| Bug #10132 | Crashing the server on corrupt InnoDB page is unhelpful | ||
|---|---|---|---|
| Submitted: | 25 Apr 2005 5:00 | Modified: | 25 May 2005 21:25 |
| Reporter: | James Day | ||
| Status: | Verified | ||
| Category: | Server: InnoDB | Severity: | S4 (Feature request) |
| Version: | 5.1, 6.0 | OS: | Linux (Linux) |
| Assigned to: | Heikki Tuuri | Target Version: | TBD |
| Triage: | D5 (Feature request) | ||
[25 Apr 2005 5:00]
James Day
[25 Apr 2005 11:21]
Heikki Tuuri
James, nice meeting you at the UC 2005! Also an undo log page, or even worse, an allocation bitmap page can become corrupt. Then there is no associated table. I think InnoDB currently does not know for sure in which index of which table a page is, unless you use the innodb_file_per_table option. Marking a corrupt table 'crashed' like in MyISAM, is something we could possibly do.

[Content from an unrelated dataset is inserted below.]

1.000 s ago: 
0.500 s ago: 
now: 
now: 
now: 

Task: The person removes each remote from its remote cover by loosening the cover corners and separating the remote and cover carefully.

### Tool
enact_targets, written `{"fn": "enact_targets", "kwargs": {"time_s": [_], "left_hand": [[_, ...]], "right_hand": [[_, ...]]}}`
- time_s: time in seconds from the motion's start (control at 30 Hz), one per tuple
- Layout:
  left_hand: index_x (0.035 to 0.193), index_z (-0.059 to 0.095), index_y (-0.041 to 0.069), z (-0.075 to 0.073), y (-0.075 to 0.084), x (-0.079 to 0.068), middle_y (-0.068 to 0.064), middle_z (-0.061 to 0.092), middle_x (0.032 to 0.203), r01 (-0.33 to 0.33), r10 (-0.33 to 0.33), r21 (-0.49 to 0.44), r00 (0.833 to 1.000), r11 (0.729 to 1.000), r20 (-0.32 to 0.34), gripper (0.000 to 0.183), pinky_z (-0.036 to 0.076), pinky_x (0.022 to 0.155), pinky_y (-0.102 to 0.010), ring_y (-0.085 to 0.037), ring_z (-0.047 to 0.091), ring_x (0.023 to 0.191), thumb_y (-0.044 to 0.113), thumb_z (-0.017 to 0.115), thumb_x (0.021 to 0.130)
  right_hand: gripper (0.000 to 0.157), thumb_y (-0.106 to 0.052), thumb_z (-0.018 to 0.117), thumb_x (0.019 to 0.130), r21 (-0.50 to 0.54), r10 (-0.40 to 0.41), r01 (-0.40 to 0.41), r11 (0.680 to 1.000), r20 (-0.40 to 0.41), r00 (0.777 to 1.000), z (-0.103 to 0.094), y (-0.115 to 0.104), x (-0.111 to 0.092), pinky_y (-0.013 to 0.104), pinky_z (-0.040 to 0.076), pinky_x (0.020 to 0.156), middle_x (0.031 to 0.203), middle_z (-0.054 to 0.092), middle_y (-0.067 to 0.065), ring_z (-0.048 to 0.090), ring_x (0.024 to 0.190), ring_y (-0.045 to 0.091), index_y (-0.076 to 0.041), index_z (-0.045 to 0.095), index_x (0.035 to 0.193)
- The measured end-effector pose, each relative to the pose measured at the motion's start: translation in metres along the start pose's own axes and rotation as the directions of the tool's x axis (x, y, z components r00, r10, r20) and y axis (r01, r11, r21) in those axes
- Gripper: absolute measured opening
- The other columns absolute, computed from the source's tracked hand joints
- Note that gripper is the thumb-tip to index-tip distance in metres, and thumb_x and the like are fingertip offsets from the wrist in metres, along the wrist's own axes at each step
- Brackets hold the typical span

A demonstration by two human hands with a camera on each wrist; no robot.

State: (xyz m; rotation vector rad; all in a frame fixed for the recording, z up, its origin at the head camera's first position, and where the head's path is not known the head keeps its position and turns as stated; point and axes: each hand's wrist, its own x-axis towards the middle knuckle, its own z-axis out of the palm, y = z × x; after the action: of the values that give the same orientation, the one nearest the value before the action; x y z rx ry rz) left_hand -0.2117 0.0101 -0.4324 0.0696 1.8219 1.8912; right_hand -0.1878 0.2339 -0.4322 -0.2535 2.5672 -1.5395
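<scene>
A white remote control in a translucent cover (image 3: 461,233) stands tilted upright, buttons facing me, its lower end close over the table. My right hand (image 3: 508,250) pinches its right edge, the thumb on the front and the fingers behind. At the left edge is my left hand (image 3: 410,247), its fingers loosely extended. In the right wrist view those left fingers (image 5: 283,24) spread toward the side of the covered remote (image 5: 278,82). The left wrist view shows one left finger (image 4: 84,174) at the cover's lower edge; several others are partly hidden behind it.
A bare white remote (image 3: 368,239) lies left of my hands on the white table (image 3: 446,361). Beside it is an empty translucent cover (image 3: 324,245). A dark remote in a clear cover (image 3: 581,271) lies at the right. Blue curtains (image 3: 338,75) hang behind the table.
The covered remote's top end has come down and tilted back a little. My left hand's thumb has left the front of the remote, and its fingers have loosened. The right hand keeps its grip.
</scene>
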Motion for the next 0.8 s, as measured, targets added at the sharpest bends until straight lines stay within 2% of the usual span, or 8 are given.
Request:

There is no builtin error return mechanism in InnoDB's B-tree operations. It is a fatal error if it encounters a corrupt page. But we could mark the table as 'crashed', and reboot mysqld, so that further queries would be blocked until the DBA marks the table as ok again. A couple of years ago, typical Linux file corruption was so severe that InnoDB would probably seg fault if it accessed a corrupt page at all. And often file corruption happens on many pages, so that crashes are inevitable. It may be that corruption is less severe nowadays. As a first step, we could change the InnoDB behavior and let it use a corrupt page. Hmm... then there is a risk of further corruption. That is bad :(. Note also that sometimes rebooting the computer fixes the file corruption, if it is only present in the file cache of the OS. We should then remove the 'crashed' mark from the table. As you see, changing the behavior from the current one has also some downsides. I think the MyISAM approach is the best. But we must let the DBA to remove the 'crashed' mark also without running CHECK TABLE, because that can take hours. The next question is where we can store that 'crashed' bit. The .frm file would be an easy place. Another possibility is the InnoDB internal data dictionary. If the bit were set, InnoDB would refuse to open the table at all, unless innodb_force_recovery is used. The plan: 1. Find out if we can always recognize what table a corrupt page belongs to. If innodb_file_per_table is used, at least then we know it for sure. 2. Put a bit in the InnoDB internal data dictionary, to mark the corruption of a table. 3. Refuse to open a table where the bit is set. 4. Give the DBA some SQL command to erase that bit. This is something for 5.1 or 5.2. Regards, Heikki
[26 Apr 2005 0:24]
James Day
Was good to meet you and others there as well - lots of productive discussions! Was interesting to note how many people were recommending InnoDB as the engine of choice. That's what I did as well, for anyone with reliability and availability needs, when asked during the Wikipedia presentation. The handling of corrupt pages is the biggest problem with that, which is why you're reading this report.:) I like your use of the word "currently" for not knowing which table is affected.:) My first reaction was telling the B-tree engine the type of page, database and table it is being asked for. Then it can report and may have ways to attempt a partial repair or crash-proof but "empty" and marked don't save page return, sufficient to allow data to be dumped. Sadly, that is sure to be desirable for some users, who can be expected not to have a backup or binlog. I wonder if it is possible to read enough data to give a good chance of purging the OS cache before trying another read of the page? Still need to tell the DBA but it might work tolerably well in a bad situation. Of course, people would inevitably start reporting "InnoDB is slow" bugs because of this, without fixing the real cause.:( The plan seems good. Very big improvement over current version, when bad things are happening.